▼▼▼

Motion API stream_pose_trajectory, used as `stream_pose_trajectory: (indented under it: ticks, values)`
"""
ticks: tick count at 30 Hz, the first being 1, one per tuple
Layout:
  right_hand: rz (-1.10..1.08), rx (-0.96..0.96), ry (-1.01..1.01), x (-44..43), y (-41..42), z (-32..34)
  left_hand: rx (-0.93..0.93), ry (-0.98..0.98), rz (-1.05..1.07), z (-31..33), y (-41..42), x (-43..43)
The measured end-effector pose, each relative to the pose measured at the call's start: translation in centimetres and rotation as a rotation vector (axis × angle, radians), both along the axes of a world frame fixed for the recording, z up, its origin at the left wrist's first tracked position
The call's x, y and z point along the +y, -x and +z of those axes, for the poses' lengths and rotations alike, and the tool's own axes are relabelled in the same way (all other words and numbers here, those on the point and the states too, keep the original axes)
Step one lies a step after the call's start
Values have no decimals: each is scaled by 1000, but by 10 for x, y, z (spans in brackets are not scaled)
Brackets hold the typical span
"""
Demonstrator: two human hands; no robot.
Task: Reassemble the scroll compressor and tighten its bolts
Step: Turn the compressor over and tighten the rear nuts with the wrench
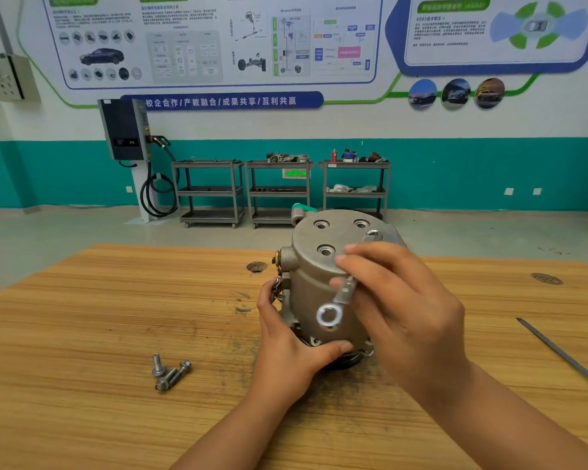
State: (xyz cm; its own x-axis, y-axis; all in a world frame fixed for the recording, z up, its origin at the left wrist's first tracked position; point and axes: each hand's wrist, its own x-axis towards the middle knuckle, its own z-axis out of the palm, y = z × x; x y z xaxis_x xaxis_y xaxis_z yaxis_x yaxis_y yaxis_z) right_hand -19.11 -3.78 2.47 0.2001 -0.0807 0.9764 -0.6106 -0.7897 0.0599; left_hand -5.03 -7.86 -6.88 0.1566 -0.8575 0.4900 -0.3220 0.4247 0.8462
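Note:
The grey metal scroll compressor (314, 266) stands upright on the wooden table (116, 317), its round top cover showing three empty bolt holes. A bolt head (373, 235) sits at the cover's right rim. My left hand (287, 340) grips the lower left side of the housing, thumb across the front. My right hand (398, 300) holds a silver ring wrench (336, 305) over the compressor; its ring end hangs toward me and its far end reaches toward the bolt. Three loose flange bolts (170, 373) lie on the table to the left.
A long thin metal file (564, 356) lies diagonally at the table's right edge. Dark stains mark the wood around the compressor. Beyond the table, three grey tool carts (279, 191) and a wall charger (126, 130) stand against the far wall.

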Motion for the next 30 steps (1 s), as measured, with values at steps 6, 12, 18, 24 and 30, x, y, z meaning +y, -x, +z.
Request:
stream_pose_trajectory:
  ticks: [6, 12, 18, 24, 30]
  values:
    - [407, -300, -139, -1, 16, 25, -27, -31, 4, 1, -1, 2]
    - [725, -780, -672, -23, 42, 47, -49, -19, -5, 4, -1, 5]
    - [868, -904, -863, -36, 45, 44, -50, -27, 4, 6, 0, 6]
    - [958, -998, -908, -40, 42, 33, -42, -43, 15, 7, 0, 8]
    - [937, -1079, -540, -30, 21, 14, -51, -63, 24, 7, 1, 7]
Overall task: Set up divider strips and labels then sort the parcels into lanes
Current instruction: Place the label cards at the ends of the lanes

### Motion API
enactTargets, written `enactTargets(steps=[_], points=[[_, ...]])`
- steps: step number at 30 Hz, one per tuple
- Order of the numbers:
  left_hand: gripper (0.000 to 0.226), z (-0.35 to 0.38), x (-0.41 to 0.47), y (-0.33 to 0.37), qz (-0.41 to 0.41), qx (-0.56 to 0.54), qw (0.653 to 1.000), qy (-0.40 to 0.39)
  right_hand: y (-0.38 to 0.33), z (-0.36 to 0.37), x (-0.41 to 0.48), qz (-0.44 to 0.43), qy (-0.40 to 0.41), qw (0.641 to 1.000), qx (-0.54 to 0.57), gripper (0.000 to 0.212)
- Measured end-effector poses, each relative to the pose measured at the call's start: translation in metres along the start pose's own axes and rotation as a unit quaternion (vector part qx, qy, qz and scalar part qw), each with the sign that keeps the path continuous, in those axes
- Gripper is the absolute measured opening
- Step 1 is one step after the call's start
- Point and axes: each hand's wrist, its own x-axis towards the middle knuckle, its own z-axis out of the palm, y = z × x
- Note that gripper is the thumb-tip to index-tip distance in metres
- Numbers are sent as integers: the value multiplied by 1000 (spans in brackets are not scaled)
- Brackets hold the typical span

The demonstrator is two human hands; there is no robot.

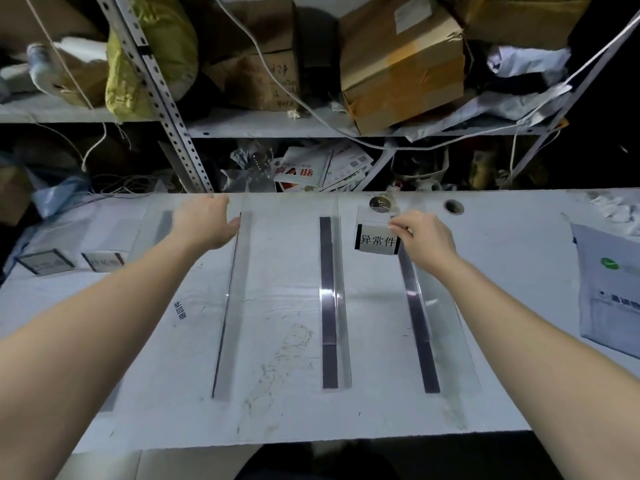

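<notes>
Three clear divider strips lie lengthwise on the white surface (284, 420), running near to far: a left strip (230, 306), a middle strip (330, 299) and a right strip (417, 317), the last two with dark bands. The left hand (207, 221) rests open at the far end of the left strip, fingers spread, touching its top and grasping nothing. The right hand (424, 239) pinches a label (377, 239) printed with black characters, holding it by its right edge at the far end of the right strip. Two more labels (45, 261) (104, 260) stand at the far left of the surface. A white parcel (609, 289) lies flat at the right edge.
</notes>
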Motion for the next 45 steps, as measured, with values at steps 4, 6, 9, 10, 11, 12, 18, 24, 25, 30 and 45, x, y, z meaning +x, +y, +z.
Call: enactTargets(steps=[4, 6, 9, 10, 11, 12, 18, 24, 25, 30, 45], points=[[56, 10, -16, 4, -47, -17, 998, -27, 22, 20, 9, -25, -78, 996, -22, 29], [57, 14, -25, 3, -71, -34, 996, -39, 27, 30, 12, -47, -93, 994, -16, 30], [56, 18, -39, 4, -94, -43, 993, -47, 36, 48, 16, -39, -108, 993, -33, 30], [56, 19, -44, 5, -98, -45, 993, -49, 40, 55, 17, -35, -112, 992, -40, 27], [56, 20, -49, 6, -103, -47, 992, -50, 44, 60, 18, -34, -116, 992, -44, 25], [56, 21, -54, 7, -108, -47, 992, -49, 48, 65, 19, -40, -119, 991, -51, 23], [55, 20, -77, -3, -139, -65, 987, -46, 56, 80, 20, -30, -160, 979, -127, 32], [57, 13, -101, -20, -158, -43, 985, -51, 57, 79, 16, -20, -178, 970, -162, 27], [58, 12, -105, -23, -163, -44, 984, -53, 48, 76, 16, -30, -168, 971, -167, 22], [59, 11, -128, -47, -172, -49, 982, -61, -34, 60, 14, -93, -136, 973, -164, 36], [52, 5, -169, -229, -113, -37, 993, -15, -309, 74, -19, -116, -129, 975, -139, 48]])
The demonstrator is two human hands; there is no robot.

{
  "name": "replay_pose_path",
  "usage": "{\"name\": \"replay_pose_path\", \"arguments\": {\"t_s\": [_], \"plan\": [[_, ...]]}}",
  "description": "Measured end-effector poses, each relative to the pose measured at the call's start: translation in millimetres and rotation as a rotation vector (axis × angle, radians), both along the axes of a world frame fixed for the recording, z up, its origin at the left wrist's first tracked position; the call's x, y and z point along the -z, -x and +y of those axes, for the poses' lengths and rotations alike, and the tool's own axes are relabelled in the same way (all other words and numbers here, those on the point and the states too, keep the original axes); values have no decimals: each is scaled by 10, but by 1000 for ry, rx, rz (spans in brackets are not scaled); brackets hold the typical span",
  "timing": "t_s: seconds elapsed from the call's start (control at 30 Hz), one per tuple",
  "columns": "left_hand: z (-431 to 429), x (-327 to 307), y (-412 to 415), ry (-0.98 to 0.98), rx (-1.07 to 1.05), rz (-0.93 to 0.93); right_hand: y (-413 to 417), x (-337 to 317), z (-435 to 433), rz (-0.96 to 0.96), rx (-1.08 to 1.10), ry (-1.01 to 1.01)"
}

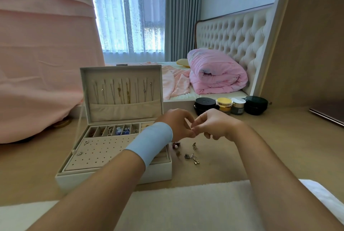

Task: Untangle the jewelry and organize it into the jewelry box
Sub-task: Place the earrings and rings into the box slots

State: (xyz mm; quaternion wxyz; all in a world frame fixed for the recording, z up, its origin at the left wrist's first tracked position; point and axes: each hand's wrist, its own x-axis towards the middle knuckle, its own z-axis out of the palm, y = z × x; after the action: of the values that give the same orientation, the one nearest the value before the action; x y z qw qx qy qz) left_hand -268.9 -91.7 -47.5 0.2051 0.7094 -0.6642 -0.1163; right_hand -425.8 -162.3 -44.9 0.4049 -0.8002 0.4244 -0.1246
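Your left hand (175,124) and right hand (217,124) both pinch a tiny piece, hidden between them, above the tabletop (260,147). Necklaces (122,91) already hang in the jewelry box (115,176) lid on the left. Loose pieces (193,156) lie just right of it, not yet sorted.

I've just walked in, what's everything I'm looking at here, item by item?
jewelry box: one, white, open, left on table
necklaces: several, silver and gold, hanging in lid
loose jewelry pieces: several, mixed, table right of box
jars: four, black, yellow, grey, dark, table's far edge
quilt: one, pink, rolled on bed
cloth: one, white, near edge
wristband: one, light blue, left wrist
left hand, right hand: fingertips meeting above loose pieces; anything pinched too small to tell
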Motion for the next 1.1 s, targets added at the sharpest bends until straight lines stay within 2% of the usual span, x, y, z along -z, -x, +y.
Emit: {"name": "replay_pose_path", "arguments": {"t_s": [0.13, 0.37, 0.43, 0.57, 0.63, 0.93, 1.1], "plan": [[34, -41, -41, 70, -10, 142, -10, 2, -7, -167, 74, -91], [91, -31, -105, 138, -16, 143, -12, 27, -26, -262, 57, -209], [107, -27, -139, 127, -17, 87, -7, 4, 5, -179, 42, -179], [177, -46, -186, 166, -29, 35, -45, 5, 59, 279, -8, 34], [205, -67, -195, 186, -26, 12, -85, 37, 77, 389, -9, 78], [459, -188, -304, 237, -18, -33, -313, 164, 140, 388, 22, 114], [794, -239, -538, 275, -47, 27, -367, -11, 292, 285, -34, 196]]}}
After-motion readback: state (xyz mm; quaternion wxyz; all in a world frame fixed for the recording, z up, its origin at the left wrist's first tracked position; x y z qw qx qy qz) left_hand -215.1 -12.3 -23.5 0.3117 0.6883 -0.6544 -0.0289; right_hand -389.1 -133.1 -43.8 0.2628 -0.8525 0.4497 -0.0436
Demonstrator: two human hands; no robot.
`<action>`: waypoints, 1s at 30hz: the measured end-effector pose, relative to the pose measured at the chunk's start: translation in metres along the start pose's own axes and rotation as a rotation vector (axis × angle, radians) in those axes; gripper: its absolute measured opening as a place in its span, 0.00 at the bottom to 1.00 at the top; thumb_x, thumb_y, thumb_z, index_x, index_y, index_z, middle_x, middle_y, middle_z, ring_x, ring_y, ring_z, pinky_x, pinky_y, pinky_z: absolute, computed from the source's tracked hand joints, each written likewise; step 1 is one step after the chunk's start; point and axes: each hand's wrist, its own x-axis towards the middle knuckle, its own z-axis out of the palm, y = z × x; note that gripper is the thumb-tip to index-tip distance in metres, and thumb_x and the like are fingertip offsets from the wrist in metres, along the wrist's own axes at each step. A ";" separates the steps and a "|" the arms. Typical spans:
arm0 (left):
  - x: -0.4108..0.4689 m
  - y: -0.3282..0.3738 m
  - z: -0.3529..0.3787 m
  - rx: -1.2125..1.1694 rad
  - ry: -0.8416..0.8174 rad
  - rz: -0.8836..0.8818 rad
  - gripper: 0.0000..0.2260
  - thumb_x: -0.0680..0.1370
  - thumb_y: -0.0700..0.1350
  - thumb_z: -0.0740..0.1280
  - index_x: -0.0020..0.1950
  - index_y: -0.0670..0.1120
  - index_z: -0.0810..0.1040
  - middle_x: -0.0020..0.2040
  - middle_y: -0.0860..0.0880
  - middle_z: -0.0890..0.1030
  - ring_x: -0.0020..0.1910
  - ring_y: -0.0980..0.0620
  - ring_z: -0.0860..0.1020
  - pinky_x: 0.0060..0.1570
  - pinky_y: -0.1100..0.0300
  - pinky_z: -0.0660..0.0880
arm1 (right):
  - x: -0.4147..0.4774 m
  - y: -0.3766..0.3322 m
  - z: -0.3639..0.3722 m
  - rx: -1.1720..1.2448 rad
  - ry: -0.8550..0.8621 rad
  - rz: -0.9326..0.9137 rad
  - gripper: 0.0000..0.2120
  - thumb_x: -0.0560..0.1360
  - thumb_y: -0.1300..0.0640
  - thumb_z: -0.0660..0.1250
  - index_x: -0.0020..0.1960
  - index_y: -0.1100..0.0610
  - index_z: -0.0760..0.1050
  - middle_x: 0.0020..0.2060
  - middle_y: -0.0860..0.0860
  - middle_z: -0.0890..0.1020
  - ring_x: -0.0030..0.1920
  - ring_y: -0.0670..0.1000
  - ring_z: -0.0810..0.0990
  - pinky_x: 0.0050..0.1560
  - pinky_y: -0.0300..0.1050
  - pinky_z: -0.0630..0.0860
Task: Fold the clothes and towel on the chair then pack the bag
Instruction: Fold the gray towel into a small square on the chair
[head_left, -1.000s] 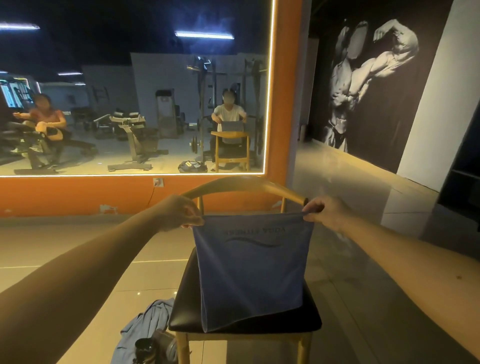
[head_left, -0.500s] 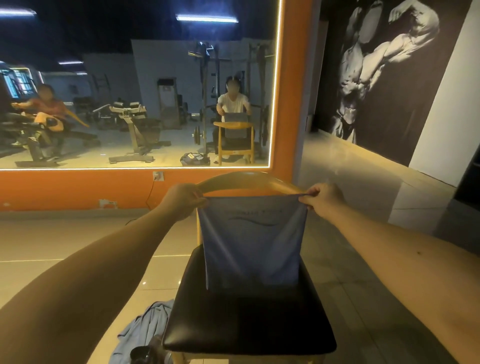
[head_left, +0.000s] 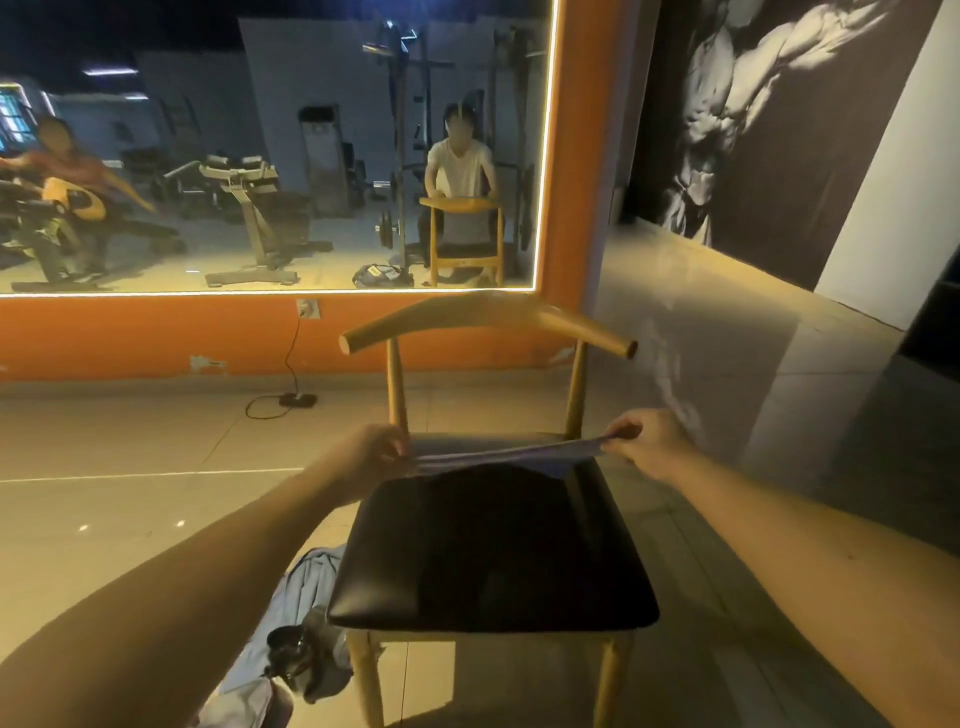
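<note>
pinching the blue towel (head_left: 498, 453) stretched between my left hand (head_left: 375, 453) and right hand (head_left: 649, 441), each gripping one end, over the black chair seat (head_left: 493, 561) (bluish clothes (head_left: 311, 579) lie beside it).

The blue towel (head_left: 506, 451), earlier hung upright, is now lowered flat over the chair (head_left: 493, 545) seat's rear. It is stretched between the left hand (head_left: 382, 452) and right hand (head_left: 647, 441).

1 head-worn wide-angle view — forward and down, close over the chair (head_left: 493, 545), toward the mirror wall (head_left: 260, 156)
</note>
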 end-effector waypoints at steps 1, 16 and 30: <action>-0.011 -0.005 0.015 0.023 -0.079 -0.018 0.05 0.77 0.46 0.74 0.50 0.51 0.80 0.51 0.54 0.81 0.52 0.54 0.81 0.53 0.58 0.79 | -0.012 0.017 0.010 -0.032 -0.061 0.035 0.06 0.72 0.63 0.77 0.48 0.59 0.82 0.42 0.53 0.83 0.43 0.52 0.81 0.39 0.38 0.76; -0.050 -0.038 0.121 0.203 -0.460 -0.070 0.10 0.78 0.57 0.72 0.56 0.55 0.79 0.55 0.54 0.81 0.54 0.54 0.80 0.56 0.62 0.78 | -0.049 0.086 0.083 -0.383 -0.489 0.171 0.06 0.76 0.51 0.73 0.46 0.54 0.82 0.43 0.53 0.85 0.44 0.52 0.85 0.50 0.51 0.84; 0.120 -0.110 0.152 -0.139 0.184 -0.696 0.13 0.85 0.53 0.61 0.52 0.46 0.78 0.45 0.47 0.80 0.44 0.49 0.79 0.48 0.55 0.74 | 0.109 0.088 0.168 -0.044 0.115 0.296 0.13 0.83 0.56 0.63 0.66 0.57 0.73 0.55 0.52 0.78 0.53 0.53 0.78 0.51 0.47 0.76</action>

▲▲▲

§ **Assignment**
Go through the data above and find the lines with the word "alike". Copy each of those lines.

§ **Output for this task**
The call's x, y and z point along the +y, -x and +z of those axes, for the poses' lengths and rotations alike, and the tool's own axes are relabelled in the same way (all other words and numbers here, those on the point and the states too, keep the original axes)
  "description": "Measured end-effector poses, each relative to the pose measured at the call's start: translation in millimetres and rotation as a rotation vector (axis × angle, radians), both along the axes of a world frame fixed for the recording, z up, its origin at the left wrist's first tracked position; the call's x, y and z point along the -z, -x and +y of those axes, for the poses' lengths and rotations alike, and the tool's own axes are relabelled in the same way (all other words and numbers here, those on the point and the states too, keep the original axes); values have no decimals: each is scaled by 10, but by 1000 for ry, rx, rz (spans in brackets are not scaled); brackets hold the typical span",

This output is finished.